We suggest that you capture the information reported on the query page in a text file accompanying your data. While it can be retrieved through other means, having the information from your query easily accessible may ease certain portions of the analysis.

When you go to this new webpage--'LAT Data Query Results'--you may be told that the query is not yet complete. This webpage will show you a link to where the results of your query can be found. When the query is complete, the data file list will include links to the files themselves.

  1. Download the spacecraft (pointing and livetime history) file and events data file to your working directory. The results page include convenient wget commands that you can copy and paste in the terminal window to download all the FITS files.

Once the download is finished, there may be multiple events files (*_PH##.fits), but there should be only a single spacecraft (*_SC##.fits) file. We are done with retrieving the data files!

A first inspection of Fermi LAT photon files

Event files like are FITS files. For historical reasons, FITS is the standard data format in astronomy for arrays (e.g. 2D images) and tables (e.g. source catalogs or event lists). A FITS file consists of header-data units (HDUs), where each HDU is an array or table. For historic reasons the first HDU (a.k.a. primary HDU) has to be an array, so in FITS files that only contain tabular data the primary HDU will be a dummy, empty HDU.

Let’s use a few different tools to explore the content of the events file for your selected source. We will first use IPython and the module pyfits to list the content of FITS files. IPython is a very popular environment for interactive scientific analysis.

First open a terminal:

Issue the commands

cd LAT_day01
ipython --pylab

to open the IPython environment. The --pylab argument makes sure that convenient plotting modules are loaded on startup. You should see this:

Let’s load the pyfits module to be able to handle FITS files: enter the command import pyfits in IPython. Now let’s get a summary of the FITS file structure:

hdulist = pyfits.open('[SOURCE]_PH00.fits')
hdulist.info()

where you replace the filename with the one corresponding to your favorite source. Replace [SOURCE] above with either vela, 3c454 or gc. You should get something looking like the following output:

So this event file contains an EVENTS table with 285902 events and a GTI (good time interval) table with 1702 GTIs. GTIs are needed to compute exposure. Exposure is needed to compute the flux of sources.

To list the names and units of the columns in the EVENTS and GTI table use

hdulist[1].columns # shows info for EVENTS table
hdulist[2].columns # shows info for GTI table

If you want to see only the names of the columns in the EVENTS table, you can use:

hdulist[1].columns.names

Now, let’s have a look at the actual data stored in some of the columns of the EVENTS table. If you want to retrieve the energies of all events detected by LAT for your source:

events=hdulist[1].data
events['ENERGY']

Using this notation, you can easily inspect all the data for your source, making use of the power of numpy arrays.

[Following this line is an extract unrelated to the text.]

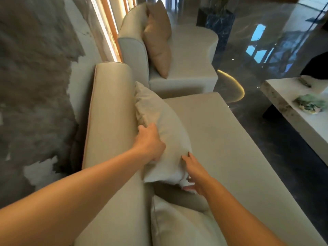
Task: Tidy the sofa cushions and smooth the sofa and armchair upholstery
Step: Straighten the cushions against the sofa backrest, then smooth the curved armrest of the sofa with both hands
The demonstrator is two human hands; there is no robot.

Exercise 1: Printing out some variables

Write code that prints out the energies, RA, DEC and time stamps of all events detected by LAT for your source in the following format (or similar):

            ENERGY             RA            DEC                    TIME
               MeV            deg            deg                       s
  1        398.907        94.0848        5.88669        378713295.231454
  2        425.700        91.8646        7.99151        378724463.542101
  3        262.569        93.0315        4.90930        378724578.466829
…

Try to solve the problem on your own. Only by working on it you will really learn. At the end of this document there is a link to one of the possible solutions.

Exercise 2: Plot the photon zenith angle

Make a histogram of the distribution of zenith angles for the photons in EVENTS observed for your region.

Again, try to solve the problem on your own. Solutions at the end of this document.


The zenith angle histogram you plotted in the exercise above shows a broad peak in the range 0˚ to 100˚, and a narrow peak around 113˚. Why is that narrow strong peak around 113˚? We’ll explain the origin and relevance of this distribution in the next section on data preparation.

Now go ahead and close the FITS file: hdulist.close()

Data Preparation

In the last section we made a histogram of the photon zenith angle distribution and found a broad peak in the range 0 to 100 deg and a narrow peak around 113 deg.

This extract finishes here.